Cerco di aiutare le persone adottate, insieme ai proprio genitori adottivi, ad affrontare le ricerche con maggiore consapevolezza: occorre prepararsi. Non si tratta di viaggi facili. Ma purtroppo, grazie ai media, ognuno parte con spavalderia, magari servendosi di fb, o agenzie investigative, quasi si trattasse di viaggi turistici solo un po’ speciali. E spesso ognuno parte da solo, fidandosi di un istinto che crede infallibile. E invece ci sono fallimenti, e anche tanti pericoli. Non tutto è come in tv.

 E gli effetti sulle adozioni?

Il tema della ricerca delle origini, così come è trattato dai media, non fa che alimentare le ansie e le paure in chi vorrebbe adottare. E’ facile pensare: oggi lo adotto, lo cresco come figlio… e un domani lui se ne va via per cercare la sua mamma. E la ritrova, e lei è buona e brava, è perfetta, e stanno insieme, e lo perdiamo per sempre! Occorre davvero poco per alimentare la già presente insicurezza in chi decide di creare una famiglia basata su di un legame affettivo e non di sangue. Così in molti scelgono altre strade per arrivare a quella genitorialità tanto desiderata, che assomiglino il più possibile a quella biologica: la procreazione assistita, magari eterologa, come gli ha consigliato quel ginecologo.

Ai media dobbiamo chiedere di farci vedere meno reality e più verità, e con maggior rispetto. E agli adottati: non fate della vostra storia un’occasione di spettacolo. Dovete pretendere più riservatezza, e non accettare un passaggio in tv quando non vi danno su questo precise garanzie. E nemmeno andate al GF: per loro è share… per voi si tratta della vostra vita.

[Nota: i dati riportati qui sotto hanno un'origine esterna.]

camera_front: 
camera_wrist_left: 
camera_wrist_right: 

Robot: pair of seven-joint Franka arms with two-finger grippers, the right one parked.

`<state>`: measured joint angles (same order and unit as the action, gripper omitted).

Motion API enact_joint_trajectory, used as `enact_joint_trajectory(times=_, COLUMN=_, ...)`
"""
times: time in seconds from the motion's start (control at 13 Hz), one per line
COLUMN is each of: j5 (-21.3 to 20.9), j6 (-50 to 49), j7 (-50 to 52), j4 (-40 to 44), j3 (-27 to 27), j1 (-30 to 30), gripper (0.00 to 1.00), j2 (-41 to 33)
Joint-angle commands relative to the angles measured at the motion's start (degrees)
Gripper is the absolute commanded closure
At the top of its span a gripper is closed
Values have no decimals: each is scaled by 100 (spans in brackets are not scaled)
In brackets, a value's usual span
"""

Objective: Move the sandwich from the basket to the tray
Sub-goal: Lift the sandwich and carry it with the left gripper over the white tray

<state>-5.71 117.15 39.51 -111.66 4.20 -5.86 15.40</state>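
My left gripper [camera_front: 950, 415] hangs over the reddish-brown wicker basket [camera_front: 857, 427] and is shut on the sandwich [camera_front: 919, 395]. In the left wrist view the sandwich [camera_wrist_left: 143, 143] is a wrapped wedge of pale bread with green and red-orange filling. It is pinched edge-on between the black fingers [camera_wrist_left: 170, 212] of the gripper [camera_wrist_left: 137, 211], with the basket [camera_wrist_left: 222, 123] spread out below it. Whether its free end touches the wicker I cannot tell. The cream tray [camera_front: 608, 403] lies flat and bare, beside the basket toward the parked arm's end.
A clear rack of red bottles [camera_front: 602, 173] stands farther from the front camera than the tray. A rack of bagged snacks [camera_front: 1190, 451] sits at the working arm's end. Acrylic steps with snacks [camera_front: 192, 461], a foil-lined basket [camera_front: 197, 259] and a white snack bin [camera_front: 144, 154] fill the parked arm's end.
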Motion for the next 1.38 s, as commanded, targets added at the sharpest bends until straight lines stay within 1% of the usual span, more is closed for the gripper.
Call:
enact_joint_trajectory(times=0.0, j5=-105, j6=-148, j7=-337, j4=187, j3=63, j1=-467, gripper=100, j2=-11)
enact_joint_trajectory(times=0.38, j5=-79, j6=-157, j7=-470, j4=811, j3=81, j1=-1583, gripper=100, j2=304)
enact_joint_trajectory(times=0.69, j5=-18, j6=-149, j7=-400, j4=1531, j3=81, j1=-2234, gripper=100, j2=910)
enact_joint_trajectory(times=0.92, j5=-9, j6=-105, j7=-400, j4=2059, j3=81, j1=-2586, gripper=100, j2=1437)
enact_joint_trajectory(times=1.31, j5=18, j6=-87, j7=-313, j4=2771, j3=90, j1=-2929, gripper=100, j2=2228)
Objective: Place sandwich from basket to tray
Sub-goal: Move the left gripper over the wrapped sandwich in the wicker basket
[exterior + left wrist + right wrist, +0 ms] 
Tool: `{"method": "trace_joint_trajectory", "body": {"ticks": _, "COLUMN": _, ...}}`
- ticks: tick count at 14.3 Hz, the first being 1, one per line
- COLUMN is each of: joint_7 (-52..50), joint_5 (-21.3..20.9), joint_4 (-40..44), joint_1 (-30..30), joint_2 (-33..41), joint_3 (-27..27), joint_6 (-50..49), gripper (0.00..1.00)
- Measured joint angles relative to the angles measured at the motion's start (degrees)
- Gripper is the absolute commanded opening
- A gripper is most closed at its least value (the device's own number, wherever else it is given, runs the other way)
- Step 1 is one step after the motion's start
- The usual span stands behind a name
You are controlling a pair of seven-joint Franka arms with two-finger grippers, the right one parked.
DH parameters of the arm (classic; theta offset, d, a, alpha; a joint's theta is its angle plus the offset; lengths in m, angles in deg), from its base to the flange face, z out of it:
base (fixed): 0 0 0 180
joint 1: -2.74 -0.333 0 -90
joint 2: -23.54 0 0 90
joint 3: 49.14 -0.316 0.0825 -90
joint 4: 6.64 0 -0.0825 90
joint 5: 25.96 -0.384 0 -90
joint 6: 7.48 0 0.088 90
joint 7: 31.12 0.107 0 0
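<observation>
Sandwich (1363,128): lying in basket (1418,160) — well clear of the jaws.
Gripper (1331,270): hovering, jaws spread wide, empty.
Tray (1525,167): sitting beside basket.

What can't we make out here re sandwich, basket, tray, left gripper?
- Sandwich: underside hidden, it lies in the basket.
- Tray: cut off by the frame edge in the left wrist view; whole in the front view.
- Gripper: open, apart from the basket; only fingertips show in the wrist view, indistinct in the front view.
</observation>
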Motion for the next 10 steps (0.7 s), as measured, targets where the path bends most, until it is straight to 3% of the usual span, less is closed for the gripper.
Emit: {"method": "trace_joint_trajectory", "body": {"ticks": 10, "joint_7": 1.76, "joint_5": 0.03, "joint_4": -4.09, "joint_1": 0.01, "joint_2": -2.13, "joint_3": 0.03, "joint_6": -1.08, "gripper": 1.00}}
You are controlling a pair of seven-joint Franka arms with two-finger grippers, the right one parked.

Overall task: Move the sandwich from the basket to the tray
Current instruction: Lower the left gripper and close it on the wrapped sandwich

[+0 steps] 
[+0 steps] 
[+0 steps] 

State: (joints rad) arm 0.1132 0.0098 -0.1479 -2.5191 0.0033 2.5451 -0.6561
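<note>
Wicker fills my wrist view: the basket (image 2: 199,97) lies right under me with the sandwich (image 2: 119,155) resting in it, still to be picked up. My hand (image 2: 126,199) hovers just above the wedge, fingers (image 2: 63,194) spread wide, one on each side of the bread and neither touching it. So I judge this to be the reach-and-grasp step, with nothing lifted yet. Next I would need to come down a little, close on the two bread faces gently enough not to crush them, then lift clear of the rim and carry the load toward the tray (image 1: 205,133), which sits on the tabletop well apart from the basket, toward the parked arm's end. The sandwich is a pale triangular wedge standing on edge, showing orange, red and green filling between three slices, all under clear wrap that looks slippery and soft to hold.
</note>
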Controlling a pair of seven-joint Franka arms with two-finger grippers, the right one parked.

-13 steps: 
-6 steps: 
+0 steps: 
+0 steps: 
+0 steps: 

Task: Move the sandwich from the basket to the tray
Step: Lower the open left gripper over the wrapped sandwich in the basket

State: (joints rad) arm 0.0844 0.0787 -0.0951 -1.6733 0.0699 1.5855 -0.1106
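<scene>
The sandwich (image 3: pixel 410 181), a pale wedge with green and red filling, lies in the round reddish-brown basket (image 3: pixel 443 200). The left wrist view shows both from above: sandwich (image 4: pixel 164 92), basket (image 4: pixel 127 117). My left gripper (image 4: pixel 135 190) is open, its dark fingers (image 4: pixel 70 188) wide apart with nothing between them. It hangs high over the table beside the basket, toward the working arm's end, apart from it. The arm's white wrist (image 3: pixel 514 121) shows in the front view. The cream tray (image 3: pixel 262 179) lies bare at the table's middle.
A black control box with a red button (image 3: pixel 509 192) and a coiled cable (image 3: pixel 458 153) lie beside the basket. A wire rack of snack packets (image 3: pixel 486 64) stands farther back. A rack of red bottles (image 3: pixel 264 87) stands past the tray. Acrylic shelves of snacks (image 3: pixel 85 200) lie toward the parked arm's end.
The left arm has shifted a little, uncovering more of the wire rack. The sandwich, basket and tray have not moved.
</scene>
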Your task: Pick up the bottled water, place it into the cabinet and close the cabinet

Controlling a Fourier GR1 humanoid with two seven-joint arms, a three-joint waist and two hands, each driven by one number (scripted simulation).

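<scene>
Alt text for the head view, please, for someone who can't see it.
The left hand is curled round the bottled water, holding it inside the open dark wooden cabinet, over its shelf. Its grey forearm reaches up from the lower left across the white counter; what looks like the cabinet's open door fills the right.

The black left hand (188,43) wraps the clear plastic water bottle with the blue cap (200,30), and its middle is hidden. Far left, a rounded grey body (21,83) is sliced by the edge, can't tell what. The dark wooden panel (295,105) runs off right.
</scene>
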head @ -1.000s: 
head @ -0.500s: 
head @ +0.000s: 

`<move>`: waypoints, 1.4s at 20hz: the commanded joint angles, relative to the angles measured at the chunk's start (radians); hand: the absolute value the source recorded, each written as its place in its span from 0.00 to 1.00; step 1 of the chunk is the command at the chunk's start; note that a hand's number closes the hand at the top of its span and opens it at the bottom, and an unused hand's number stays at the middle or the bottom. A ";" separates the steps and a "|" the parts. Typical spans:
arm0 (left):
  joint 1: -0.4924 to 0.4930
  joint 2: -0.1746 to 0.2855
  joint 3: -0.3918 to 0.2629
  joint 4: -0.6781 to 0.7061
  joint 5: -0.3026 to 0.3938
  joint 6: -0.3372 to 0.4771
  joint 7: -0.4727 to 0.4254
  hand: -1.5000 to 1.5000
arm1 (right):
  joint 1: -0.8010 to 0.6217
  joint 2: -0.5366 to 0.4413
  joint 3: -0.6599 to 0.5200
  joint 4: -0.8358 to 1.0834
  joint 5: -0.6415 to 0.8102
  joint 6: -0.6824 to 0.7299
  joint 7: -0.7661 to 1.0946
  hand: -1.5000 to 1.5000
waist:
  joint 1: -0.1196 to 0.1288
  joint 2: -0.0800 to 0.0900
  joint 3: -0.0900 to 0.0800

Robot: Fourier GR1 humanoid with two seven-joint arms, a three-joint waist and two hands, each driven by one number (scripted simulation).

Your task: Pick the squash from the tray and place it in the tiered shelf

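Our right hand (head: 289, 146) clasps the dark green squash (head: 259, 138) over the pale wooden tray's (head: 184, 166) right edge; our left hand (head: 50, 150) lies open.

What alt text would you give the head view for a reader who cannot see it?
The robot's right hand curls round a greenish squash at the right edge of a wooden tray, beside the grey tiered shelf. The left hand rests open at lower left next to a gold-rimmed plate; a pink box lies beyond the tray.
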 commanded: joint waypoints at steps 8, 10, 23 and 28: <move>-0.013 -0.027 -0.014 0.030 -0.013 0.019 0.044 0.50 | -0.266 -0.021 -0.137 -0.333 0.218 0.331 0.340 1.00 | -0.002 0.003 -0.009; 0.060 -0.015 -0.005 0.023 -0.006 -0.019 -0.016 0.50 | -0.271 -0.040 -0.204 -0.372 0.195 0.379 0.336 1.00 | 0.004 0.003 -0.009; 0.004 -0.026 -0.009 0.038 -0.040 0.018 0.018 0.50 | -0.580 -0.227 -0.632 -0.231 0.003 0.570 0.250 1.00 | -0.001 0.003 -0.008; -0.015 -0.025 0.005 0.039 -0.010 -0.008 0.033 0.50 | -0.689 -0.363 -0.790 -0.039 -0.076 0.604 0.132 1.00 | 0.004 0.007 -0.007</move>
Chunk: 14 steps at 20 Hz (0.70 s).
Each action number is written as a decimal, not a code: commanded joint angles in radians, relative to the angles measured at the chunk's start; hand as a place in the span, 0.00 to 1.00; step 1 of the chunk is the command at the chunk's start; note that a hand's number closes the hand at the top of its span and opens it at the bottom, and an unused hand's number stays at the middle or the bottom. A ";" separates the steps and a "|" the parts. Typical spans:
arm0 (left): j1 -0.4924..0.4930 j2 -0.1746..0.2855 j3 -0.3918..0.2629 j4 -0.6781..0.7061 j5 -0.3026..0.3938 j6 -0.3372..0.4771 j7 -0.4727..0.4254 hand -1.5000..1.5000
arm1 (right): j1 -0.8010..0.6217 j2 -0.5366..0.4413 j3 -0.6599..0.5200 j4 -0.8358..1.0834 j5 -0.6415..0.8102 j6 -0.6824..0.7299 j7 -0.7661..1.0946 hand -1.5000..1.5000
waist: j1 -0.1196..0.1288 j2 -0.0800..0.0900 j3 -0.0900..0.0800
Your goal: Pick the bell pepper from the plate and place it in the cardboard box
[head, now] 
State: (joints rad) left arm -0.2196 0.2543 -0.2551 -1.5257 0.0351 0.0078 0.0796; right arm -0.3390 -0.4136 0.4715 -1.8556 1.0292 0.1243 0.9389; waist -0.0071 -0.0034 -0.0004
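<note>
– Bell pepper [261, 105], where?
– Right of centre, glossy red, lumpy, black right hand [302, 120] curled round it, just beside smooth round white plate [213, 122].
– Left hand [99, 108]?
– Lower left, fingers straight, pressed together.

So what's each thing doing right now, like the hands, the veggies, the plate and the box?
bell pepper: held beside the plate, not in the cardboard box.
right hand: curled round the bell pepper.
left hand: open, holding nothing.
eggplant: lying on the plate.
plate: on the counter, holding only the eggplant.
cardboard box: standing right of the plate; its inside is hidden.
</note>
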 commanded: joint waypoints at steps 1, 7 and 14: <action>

E per tutti, adottati e genitori adottivi, quando si tratta di affrontare la ricerca delle origini non fatelo da soli, ma fatevi aiutare, con umiltà e fiducia. Ci sono associazioni e gruppi, anche di adottati, con cui condividere i percorsi, e validi professionisti cui affidarsi. Ma state alla larga dalla televisione!

D.ssa Anna Genni Miliotti

Docente, formatrice, scrittrice. E madre di due figli “già confezionati”.